Mahasiswi Hijab Syar’I dan Dosen Rok Pendek
Semalam,
teman lamaku berkunjung. Pertamanya aku tak mengenali dia, dia banyak berubah. Menurutku
perubahan yang aneh, bayangkan saja dikota Semarang yang panasnya sudah
melebihi Jakarta ini, dia memakai hijab yang panjangnya selutut, memakai masker
pula. Dia malah berniat pula memakai cadar. Ah tak terbayang bagaimana borosnya
dia memakai sabun cuci untuk mencuci baju-bajunya yang super itu.
Kuajak ia masuk kekamar kostku, kuberondong ia
dengan pertanyaan-pertanyaan tentang modusnya memakai hijab syar’i. Ia banyak
bercerita, dari situ perasaan kagumku muncul padanya. Cobaan-cobaan banyak
berdatangan, dia yang dulunya ditaksir banyak mahasiswa, kini
satu-persatu mereka mulai menjauhinya. Tapi untung saja tempat kerja paruh
waktunya tak mempermasalahkan penampilan barunya itu.
“waktu itu aku terombang-ambing kebimbangan
karena mereka menjauhiku, tapi akhirnya aku memutuskan untuk tetap mengenakan
hijab syar’i,” tuturnya semalam.
Aku semakin kagum padanya, semoga ia bisa
kujadikan contoh untukku kedepan. Aku dulu juga sempat ingin berpenampilan
seperti dia, namun setelah dipertimbangkan, besok-besok sajalah memakainya, aku
belum siap.
Paginya
aku berangkat kuliah, aku mengambil mata kuliah umun di fakultas Hukum.
Berjalan gontai sambil mengantuk, malahan belum mandi. Hanya cucimuka dan
berganti baju. Tadinya aku berniat untuk tidak masuk kuliah dan melanjutkan
tidur. Tapi teringat waktu itu aku sudah pernah membolos, jadi dengan
setengahnya setengah hati aku berangkat. Dosenku kali ini wanita muda. Langkah
pertama beliau memasuki ruangan, aku terkagum-kagum dengan penampilannya. Baju
merah muda bunga-bunga dengan lengan panjang dan rok selutut berpadu dengan
kulitnya yang putih cerah. Sangat cantik.
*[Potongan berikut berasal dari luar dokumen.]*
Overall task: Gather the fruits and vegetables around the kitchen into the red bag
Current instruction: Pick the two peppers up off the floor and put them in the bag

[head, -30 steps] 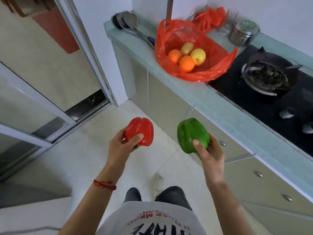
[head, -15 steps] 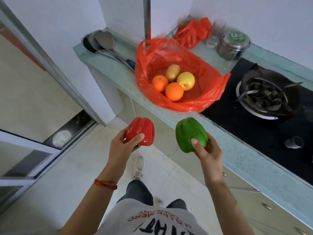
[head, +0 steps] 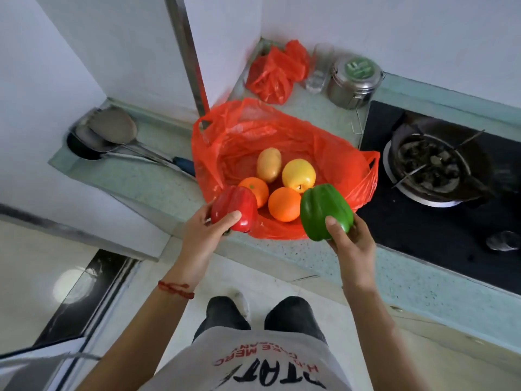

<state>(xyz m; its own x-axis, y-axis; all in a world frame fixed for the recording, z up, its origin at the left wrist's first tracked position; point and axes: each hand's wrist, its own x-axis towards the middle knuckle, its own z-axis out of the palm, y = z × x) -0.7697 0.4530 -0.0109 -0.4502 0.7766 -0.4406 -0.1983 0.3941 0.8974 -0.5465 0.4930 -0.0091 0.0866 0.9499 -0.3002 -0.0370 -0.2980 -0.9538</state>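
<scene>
The red bag (head: 242, 131) lies open on the green counter (head: 158, 182). Inside it rest a potato (head: 268, 164), a yellow apple (head: 298, 174) and two oranges (head: 284, 204). My left hand (head: 204, 235) grips a red bell pepper (head: 234, 208) at the bag's near left rim. My right hand (head: 351, 244) grips a green bell pepper (head: 324, 211) over the bag's near right rim. Both peppers hang just above the front of the bag.
A second crumpled red bag (head: 275, 71), a glass (head: 318, 71) and a steel lidded pot (head: 353, 83) stand at the back. Metal ladles (head: 112, 131) lie at the counter's left end. A black stove with a burner (head: 431, 167) is to the right.
I have stepped up to the counter. Both hands carried the peppers forward, from out over the floor to the near rim of the red bag.
</scene>
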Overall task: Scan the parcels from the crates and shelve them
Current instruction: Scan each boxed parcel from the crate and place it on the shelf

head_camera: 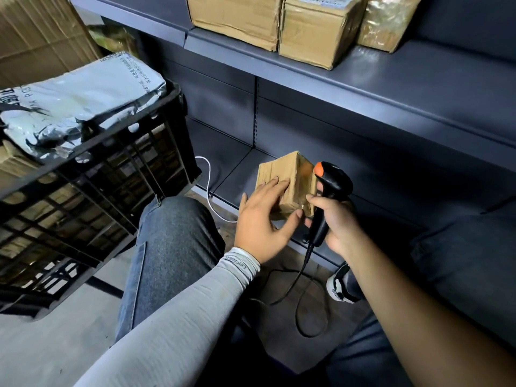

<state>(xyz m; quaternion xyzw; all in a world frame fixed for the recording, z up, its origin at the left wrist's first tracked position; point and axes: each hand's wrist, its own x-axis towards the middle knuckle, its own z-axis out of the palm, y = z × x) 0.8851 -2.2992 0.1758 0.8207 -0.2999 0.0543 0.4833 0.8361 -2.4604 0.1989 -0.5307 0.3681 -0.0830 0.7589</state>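
Three boxes (279, 20) sit shelved; left hand (262, 219) spreads flat on a small parcel (284, 182), right hand (335, 222) grips the scanner (329, 188); crate (106, 169) remains full.

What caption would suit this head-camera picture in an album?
Left hand steadies a small cardboard parcel on the bottom shelf while the right hand holds a barcode scanner.

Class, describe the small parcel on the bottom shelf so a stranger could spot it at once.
Start at the dark metal shelving, then drop to its lowest shelf. There one small brown cardboard parcel stands by itself, under the left hand. Unlike the cartons on the shelf above, it has no neighbours.
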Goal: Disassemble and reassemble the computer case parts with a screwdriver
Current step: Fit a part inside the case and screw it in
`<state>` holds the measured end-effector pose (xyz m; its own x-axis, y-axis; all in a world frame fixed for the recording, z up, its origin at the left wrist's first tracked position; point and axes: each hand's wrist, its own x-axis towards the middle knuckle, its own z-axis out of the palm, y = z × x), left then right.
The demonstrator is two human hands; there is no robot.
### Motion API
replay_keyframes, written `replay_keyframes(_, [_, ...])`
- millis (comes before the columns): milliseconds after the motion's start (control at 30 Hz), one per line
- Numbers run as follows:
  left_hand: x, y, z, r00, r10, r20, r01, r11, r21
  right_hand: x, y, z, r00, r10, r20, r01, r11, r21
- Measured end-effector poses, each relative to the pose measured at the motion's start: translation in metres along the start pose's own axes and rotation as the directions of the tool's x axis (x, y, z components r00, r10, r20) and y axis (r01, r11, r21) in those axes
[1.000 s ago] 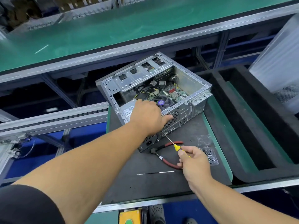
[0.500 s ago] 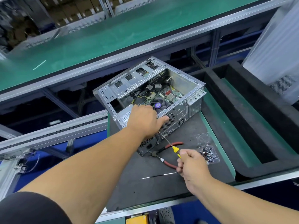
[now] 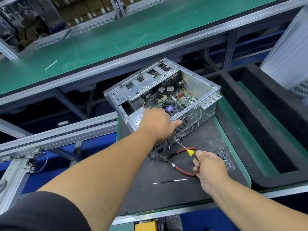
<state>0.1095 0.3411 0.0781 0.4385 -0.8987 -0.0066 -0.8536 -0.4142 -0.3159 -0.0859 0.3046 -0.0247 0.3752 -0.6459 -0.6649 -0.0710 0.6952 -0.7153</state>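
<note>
The computer case [image 3: 163, 104] lay on its side on a dark mat [image 3: 166, 194], its open side facing up so that the board, cables and a fan with a purple sticker [image 3: 170, 108] showed inside. The left hand [image 3: 157, 125] rested on the near upper edge of the case, over the power supply corner; its thumb lay stretched along the perforated rear panel, while the other fingers were curled over the rim and hidden from view, so how they sat inside could not be told. The right hand [image 3: 209, 167] was closed around the yellow handle of a screwdriver [image 3: 186, 150], fingers curled tight with the thumb on top. The thin metal shaft ran up and to the left, and its tip met the lower rear panel of the case just beneath the left wrist. Red-handled pliers [image 3: 176, 162] lay on the mat under the screwdriver, close against the near corner of the case. A clear bag of small dark screws [image 3: 223, 158] sat just right of the right hand. A thin rod [image 3: 169, 181] lay flat on the mat nearer the person. A green conveyor belt [image 3: 116, 34] ran across beyond the case.
</note>
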Motion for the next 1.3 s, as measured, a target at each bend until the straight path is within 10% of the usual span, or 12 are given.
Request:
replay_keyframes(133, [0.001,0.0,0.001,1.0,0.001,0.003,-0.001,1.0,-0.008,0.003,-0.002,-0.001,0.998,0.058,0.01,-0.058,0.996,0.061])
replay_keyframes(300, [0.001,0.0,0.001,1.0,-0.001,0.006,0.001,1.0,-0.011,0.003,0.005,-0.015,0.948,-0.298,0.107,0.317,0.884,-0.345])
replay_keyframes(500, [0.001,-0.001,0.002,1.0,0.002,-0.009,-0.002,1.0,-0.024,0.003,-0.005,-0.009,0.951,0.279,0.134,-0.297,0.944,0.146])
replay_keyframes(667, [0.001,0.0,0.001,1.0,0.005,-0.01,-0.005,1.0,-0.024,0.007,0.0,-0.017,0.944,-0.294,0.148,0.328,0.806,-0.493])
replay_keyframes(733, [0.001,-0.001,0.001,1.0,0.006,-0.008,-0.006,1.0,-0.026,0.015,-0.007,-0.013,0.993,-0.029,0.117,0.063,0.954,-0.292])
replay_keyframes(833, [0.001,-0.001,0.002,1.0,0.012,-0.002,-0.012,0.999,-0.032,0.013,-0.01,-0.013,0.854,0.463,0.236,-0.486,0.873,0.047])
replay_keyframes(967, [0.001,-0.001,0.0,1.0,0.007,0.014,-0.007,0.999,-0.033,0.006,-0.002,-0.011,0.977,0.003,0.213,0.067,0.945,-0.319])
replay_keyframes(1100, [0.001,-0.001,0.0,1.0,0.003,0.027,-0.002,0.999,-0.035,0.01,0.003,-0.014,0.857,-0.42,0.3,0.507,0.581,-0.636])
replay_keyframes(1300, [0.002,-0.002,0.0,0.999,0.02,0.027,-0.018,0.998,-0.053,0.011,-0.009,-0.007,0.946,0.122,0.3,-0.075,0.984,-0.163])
Kuliah hari ini membahas tentang liberalisme,
beliau menjelaskan pula liberalisme disegi agama, “liberalisme moderat” atau
liberalism modern di Indonesia. Intinya tak mempermasalahkan wanita-wanita yang
beragama islam yang tidak memakai hijab. Aku sangat setuju, karena aku juga
seperti itu. Kadang memakai hijab, kadang malah hanya memakai baju mini.
Disela-sela pembahasan tersebut, salah satu
mahasiswi mengangkat tangan.
“saya tidak setuju dengan pernyataan
tersebut bu. Liberalism dalam agama itu tentang pahamnya, bukan penampilannya.
Menurut saya itu sudah menjadi penyimpangan.” Mahasiswi itu berhijab syar’i
pula, persis seperti temanku semalam.
Disitu aku labil kembali, benar kata
dosenku, tapi temanku juga benar. Agh… aku benar-benar labil.
Biarlah mereka dengan penampilannya, dan
aku dengan penampilan plin-planku ini.